Tuesday, May 08, 2007

Peer Reviews and Scientific Consensus

Within academia the gold standard for publication remains peer reviewed journals. Indeed, for many academics, it is the sole standard: so much so in some disciplines, that books (especially textbooks) and any other forms of publication (especially blogs), are discounted relative to peer-reviewed journal articles when decisions are made with respect to tenure, promotion and merit pay. Despite numerous examples of peer-review bias, failings and inaccuracy, the system often appears to be sacrosanct. It is within this context that this post is significant, especially as it profiles comments made by an eminent and well-seasoned academic.
As the review points out:
  • Personal vendettas, ideological conflicts, professional jealousies, methodological disagreements, sheer self-promotion and a great deal of plain incompetence and irresponsibility are no strangers to the scientific world; indeed, that world is rife with these all-too-human attributes. In no event can peer review ensure that research is correct in its procedures or its conclusions.

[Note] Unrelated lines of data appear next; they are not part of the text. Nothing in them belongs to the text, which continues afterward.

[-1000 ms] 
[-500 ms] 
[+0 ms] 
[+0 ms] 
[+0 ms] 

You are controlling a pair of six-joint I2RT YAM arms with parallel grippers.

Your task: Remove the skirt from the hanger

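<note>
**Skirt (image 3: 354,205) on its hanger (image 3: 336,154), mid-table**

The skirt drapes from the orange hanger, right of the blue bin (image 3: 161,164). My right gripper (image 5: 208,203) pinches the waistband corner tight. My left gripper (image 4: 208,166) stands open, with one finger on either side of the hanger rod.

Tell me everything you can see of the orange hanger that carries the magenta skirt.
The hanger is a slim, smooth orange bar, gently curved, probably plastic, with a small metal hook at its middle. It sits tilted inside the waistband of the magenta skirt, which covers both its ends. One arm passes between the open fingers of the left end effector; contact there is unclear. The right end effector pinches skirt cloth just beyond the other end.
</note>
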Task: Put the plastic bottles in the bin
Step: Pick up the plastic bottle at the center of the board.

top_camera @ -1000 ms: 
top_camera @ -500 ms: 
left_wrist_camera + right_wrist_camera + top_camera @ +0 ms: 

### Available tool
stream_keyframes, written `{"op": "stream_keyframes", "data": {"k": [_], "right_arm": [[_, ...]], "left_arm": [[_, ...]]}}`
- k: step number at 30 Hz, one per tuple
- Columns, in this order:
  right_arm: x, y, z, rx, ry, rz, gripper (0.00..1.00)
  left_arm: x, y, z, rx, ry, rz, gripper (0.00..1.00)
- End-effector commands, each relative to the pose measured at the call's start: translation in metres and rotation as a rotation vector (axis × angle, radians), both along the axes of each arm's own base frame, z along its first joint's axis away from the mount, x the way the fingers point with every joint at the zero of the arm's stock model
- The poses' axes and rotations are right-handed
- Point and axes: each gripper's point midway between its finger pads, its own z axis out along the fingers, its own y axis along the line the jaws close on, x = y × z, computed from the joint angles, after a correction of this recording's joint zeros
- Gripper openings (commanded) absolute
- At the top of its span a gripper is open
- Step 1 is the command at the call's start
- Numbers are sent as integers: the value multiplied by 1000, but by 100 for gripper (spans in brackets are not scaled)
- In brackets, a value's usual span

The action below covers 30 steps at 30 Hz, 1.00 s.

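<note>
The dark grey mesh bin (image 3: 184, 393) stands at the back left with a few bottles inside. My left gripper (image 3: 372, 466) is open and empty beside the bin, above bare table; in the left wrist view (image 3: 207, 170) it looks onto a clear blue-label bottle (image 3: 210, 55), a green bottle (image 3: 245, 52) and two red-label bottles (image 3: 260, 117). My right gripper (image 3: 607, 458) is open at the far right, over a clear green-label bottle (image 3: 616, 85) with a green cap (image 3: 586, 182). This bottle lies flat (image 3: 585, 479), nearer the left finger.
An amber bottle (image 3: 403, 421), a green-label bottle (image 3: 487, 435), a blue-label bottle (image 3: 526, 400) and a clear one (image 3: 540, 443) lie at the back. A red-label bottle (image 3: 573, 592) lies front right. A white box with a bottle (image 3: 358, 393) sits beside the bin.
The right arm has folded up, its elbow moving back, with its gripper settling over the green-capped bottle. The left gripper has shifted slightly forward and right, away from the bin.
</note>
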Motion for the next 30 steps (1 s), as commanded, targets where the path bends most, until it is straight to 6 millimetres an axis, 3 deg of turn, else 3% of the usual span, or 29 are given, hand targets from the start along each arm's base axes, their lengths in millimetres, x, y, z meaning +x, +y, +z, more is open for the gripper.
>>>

  • Peer review, on which lay people place great weight, varies from important, where the editors and the referees are competent and responsible, to a complete farce, where they are not.
This does not mean that peer-reviewed journals should be abandoned, nor should they be disregarded. However, it does mean we should not place them on an unwarranted not uncritical pedestal, nor should we ignore the value that new media, such as blogs and on-line journals, have as alternative venues for intellectual discourse.